Whatever else Jesus was saying, he was telling us that in our striving to be faithful we cannot simply continue doing what we have always done in the ways we have always done it. When we are faithful to the Gospel, our goal is not that of preserving the meaningful ways we experienced the Gospel and lived faithfully in the past, but rather, our goal is striving to be open to the ways the Gospel is to be experienced and expressed today. What does God require of us in our new situation?

Dealing with changing situations and circumstances in life has seldom been easy for us humans, and it has been an especially difficult for us church go-ers. Like the religious people who gave Jesus a hard time, often we, too, find ourselves struggling with the same attitude and questions they had. "Why can't things remain the way they have been? Those ways have been meaningful to us. Surely, God does not want any changes made."

The fact of the matter is, some of us have heard, perhaps even heard ourselves, making similar statements recently: "Why can't Tarrytown be the way it used to be?"

Of course we all know the answer. It is because the needs of 2001, when there are almost 2000 members, the majority of the adults are under 45, and there are more children than we can keep up with, are not the needs of 1981, when the membership was approximately 1000, the majority of the adults were over 45, and the beds in the church nursery were seldom filled. And the needs of 1981 were not the needs of 1961 when the membership was just over 500 and not only the life of this congregation, but life in general, was much simpler and slower paced.

"New wine requires new wine skins," Jesus said. "We cannot simply put a new patch on an old garment; it just won't wash." The past has passed and remains past and is not and never will be the present again. The "way it was" will never again be "the way it is."

Today's passage contains three stories. The first has to do with the problem of church go-ers being so focused and busy trying to protect God that they are insensitive to human need. The second has to do with the problem of church go-ers being so busy trying to protect faithful people from the influence of sinful people that they fail to reach out to persons who need the merciful grace of God. The third has to do with the problem of church go-ers being tied to what was meaningful to them in the past. They try so hard to hang on to the way it was they become insensitive to the needs of the present and insensitive to what God wants them to do.

Three stories. Three stories we church go-ers need to remember.

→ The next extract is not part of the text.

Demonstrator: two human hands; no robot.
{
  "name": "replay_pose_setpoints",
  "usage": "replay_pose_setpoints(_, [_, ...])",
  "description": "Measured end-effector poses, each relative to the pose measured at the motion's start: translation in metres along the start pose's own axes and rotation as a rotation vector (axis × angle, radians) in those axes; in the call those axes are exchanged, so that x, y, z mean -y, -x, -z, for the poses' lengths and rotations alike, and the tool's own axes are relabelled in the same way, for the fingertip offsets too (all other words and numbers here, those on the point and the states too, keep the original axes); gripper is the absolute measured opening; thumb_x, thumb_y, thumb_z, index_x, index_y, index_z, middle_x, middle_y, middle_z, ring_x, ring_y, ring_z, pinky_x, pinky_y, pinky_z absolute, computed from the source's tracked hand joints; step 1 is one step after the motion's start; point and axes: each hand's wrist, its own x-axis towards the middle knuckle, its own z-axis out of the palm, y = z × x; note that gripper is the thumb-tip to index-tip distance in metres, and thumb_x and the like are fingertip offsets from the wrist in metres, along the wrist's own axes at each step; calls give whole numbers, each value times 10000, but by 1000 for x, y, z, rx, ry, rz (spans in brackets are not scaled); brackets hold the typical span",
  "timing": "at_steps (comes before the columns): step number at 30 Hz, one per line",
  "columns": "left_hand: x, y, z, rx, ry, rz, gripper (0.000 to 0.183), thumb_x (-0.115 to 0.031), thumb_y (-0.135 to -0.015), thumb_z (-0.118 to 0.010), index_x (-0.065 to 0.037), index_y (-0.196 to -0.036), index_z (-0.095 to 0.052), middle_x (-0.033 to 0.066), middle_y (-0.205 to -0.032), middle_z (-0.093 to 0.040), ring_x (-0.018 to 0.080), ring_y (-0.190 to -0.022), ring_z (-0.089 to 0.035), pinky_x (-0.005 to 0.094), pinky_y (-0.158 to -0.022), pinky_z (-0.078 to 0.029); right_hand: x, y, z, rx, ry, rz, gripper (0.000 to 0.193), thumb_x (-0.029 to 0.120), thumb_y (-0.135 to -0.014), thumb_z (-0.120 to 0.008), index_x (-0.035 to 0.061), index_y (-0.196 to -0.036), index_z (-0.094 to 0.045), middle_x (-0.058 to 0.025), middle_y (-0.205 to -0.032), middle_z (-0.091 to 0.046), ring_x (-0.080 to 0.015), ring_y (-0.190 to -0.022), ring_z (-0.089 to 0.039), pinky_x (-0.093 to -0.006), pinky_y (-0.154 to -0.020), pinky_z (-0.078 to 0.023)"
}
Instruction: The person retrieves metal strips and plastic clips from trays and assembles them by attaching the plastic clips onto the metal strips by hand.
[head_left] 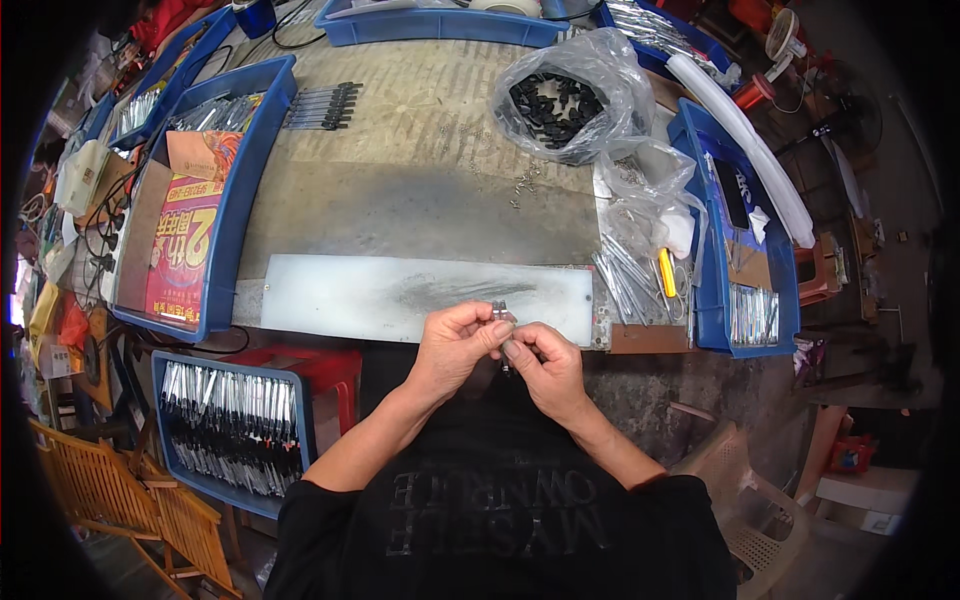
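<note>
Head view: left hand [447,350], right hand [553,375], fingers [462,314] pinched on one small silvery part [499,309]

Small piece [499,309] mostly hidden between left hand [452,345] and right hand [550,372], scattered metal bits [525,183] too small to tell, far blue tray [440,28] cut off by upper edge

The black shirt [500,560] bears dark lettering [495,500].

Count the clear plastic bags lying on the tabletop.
2: a large open bag holding black parts, toward the far right of the tabletop, and a smaller bag just nearer and to its right. Crumpled folds may hide another.
</note>
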Motion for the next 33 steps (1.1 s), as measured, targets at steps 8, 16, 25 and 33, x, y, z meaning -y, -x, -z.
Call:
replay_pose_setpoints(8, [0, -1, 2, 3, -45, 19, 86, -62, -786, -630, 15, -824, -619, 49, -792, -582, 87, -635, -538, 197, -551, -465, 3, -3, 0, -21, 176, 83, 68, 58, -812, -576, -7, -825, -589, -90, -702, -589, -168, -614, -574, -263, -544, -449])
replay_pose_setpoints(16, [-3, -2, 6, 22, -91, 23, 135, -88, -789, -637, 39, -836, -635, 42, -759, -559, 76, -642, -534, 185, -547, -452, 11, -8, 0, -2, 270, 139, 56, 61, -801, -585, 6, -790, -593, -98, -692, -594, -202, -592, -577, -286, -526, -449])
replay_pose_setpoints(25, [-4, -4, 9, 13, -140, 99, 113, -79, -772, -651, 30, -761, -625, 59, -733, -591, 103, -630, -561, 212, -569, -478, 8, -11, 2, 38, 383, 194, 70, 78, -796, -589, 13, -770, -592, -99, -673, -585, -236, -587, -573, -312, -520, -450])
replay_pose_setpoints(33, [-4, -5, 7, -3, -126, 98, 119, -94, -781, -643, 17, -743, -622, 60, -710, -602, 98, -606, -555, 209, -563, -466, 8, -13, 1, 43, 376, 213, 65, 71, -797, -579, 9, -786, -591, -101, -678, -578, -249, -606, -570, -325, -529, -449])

God, rescue us from the temptation to try to protect you and the Gospel. Enable us to live by faith, trusting your grace and your guidance so that at all times, in all places and among all people we will be your servants, effectively sharing the Gospel. Amen.

Pastoral Prayer:
God, on this Memorial Day weekend we remember those men and women who died serving this nation and those who are yet alive but carry physical and emotional scars of battle. We also remember the burden their sacrifice placed on members of their families. God, as we remember the high price so many have paid serving this nation, we experience both gratitude and grief. God, we pray for all these men and women and their families. Give them comfort, strength, and healing of body and soul.
God, we pray for the women and men who are willing to go in harm's way serving this nation. Help them be sensitive to your presence and enable them to draw upon the resources of your grace as they face whatever they must face.
And God, we pray that the leaders of this nation will make wise decisions and never waste the lives of these men and women. We pray that all leaders, not just those of our own nation, may be so guided by your invisible hand that they will be led to resolutions that will end warfare. God show them and us the way to peace and give us what we need to move in that direction.
This we pray in the name of the Prince of Peace who taught us to pray: "Our Father. …"


[1] See Matthew 9:13 and Hosea 6:6

[2] The New Revised Standard Version, (Nashville, TN: Thomas Nelson Publishers) 1989.